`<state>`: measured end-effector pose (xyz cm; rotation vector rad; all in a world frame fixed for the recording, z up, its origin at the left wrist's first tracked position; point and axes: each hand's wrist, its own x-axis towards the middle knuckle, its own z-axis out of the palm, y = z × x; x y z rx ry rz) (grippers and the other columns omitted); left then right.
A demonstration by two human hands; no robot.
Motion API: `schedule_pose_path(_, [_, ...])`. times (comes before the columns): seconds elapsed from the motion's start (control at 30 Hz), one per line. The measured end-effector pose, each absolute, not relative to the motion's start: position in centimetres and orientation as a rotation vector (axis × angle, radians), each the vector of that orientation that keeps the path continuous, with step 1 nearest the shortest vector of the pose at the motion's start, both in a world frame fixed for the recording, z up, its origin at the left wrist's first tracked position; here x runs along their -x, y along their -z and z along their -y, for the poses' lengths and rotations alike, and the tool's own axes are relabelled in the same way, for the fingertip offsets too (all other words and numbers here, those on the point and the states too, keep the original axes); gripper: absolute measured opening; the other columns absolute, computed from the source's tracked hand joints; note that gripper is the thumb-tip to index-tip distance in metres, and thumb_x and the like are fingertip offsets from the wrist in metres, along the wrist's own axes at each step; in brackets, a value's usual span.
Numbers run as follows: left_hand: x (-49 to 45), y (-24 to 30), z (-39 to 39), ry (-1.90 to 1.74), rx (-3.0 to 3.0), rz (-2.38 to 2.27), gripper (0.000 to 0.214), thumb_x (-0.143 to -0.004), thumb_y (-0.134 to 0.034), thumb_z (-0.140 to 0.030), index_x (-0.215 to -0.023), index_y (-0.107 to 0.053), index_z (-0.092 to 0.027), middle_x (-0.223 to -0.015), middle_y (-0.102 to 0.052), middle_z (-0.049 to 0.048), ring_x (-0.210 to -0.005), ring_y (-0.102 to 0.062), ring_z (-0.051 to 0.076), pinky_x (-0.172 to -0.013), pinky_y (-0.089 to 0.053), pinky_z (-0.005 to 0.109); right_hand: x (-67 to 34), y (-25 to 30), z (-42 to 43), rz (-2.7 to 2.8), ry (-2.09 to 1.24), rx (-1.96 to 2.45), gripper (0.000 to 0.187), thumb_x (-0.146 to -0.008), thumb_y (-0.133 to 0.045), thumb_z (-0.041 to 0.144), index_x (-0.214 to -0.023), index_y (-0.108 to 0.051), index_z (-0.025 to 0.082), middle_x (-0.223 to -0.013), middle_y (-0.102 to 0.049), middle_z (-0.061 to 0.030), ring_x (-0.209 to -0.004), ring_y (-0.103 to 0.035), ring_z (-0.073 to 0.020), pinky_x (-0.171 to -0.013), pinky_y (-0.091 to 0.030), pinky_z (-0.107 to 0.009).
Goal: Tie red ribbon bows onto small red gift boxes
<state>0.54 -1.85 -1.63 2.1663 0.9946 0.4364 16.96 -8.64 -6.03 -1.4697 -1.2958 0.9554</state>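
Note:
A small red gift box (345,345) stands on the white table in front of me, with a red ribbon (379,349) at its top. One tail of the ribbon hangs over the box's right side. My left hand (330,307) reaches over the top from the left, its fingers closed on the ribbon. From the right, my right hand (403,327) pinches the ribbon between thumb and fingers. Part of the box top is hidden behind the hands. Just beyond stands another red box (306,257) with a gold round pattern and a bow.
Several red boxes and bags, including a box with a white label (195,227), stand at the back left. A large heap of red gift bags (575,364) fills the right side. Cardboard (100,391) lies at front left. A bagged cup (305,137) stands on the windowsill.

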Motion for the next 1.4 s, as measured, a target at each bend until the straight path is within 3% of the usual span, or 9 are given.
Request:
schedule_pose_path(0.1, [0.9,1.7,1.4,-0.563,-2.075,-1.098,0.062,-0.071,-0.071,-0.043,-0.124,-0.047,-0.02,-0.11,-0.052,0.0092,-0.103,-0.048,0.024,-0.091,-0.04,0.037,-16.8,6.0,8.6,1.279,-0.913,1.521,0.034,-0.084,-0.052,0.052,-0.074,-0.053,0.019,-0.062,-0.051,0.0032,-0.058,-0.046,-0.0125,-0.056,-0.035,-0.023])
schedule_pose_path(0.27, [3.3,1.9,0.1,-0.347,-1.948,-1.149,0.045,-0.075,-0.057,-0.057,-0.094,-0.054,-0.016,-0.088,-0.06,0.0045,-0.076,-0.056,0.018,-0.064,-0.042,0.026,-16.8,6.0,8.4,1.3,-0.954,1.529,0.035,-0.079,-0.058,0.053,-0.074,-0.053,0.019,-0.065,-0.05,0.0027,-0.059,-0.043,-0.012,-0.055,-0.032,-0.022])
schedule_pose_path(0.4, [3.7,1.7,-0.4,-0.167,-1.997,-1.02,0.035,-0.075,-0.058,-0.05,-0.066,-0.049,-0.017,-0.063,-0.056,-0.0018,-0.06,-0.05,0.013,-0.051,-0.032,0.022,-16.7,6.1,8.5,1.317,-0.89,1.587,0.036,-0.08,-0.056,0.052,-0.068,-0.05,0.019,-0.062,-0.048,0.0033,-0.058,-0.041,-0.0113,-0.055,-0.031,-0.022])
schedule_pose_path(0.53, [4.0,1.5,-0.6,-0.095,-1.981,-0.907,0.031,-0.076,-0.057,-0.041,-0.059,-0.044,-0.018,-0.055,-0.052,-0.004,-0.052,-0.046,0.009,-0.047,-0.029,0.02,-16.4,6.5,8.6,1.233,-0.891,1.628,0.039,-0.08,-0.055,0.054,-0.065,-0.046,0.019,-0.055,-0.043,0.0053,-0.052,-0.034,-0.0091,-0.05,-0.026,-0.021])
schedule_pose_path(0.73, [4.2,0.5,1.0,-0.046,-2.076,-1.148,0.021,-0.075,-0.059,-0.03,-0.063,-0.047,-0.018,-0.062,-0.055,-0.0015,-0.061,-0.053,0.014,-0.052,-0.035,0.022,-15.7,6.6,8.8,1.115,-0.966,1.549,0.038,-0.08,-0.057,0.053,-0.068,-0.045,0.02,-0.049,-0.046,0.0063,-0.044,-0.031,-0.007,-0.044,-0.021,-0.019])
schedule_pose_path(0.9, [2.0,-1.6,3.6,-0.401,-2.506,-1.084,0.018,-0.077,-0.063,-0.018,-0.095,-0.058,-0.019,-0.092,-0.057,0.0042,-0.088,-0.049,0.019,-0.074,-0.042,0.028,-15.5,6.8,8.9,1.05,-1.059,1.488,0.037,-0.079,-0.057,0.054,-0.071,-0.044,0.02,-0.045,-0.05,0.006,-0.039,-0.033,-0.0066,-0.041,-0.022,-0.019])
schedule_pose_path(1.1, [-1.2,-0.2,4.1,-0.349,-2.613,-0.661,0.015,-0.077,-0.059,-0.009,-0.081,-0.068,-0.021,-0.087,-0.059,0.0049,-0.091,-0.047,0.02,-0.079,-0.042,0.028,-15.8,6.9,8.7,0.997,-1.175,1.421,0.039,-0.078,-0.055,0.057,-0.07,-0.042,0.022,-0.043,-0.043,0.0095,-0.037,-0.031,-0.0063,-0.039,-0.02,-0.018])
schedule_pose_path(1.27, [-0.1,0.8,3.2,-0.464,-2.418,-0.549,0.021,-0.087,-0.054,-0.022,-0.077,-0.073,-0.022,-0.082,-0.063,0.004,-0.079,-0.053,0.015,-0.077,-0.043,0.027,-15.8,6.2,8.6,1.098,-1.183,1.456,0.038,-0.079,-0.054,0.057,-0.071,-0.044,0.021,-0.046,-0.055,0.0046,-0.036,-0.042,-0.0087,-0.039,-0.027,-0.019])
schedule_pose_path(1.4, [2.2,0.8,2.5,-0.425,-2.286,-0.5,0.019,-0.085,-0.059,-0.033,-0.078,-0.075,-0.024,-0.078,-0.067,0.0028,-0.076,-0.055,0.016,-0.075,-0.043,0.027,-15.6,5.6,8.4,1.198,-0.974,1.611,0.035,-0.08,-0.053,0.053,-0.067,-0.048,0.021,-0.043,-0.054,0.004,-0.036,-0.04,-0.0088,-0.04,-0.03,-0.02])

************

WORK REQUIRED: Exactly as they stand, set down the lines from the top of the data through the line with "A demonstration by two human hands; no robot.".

RESPONSE TO THIS TASK:
`<state>`: measured end-effector pose (xyz cm; rotation vector rad; all in a world frame fixed for the recording, z up, its origin at the left wrist's first tracked position; point and axes: each hand's wrist, its own x-axis towards the middle knuckle, its own z-axis out of the palm, y = z × x; x y z rx ry rz) (grippers and the other columns omitted); left then right.
A demonstration by two human hands; no robot.

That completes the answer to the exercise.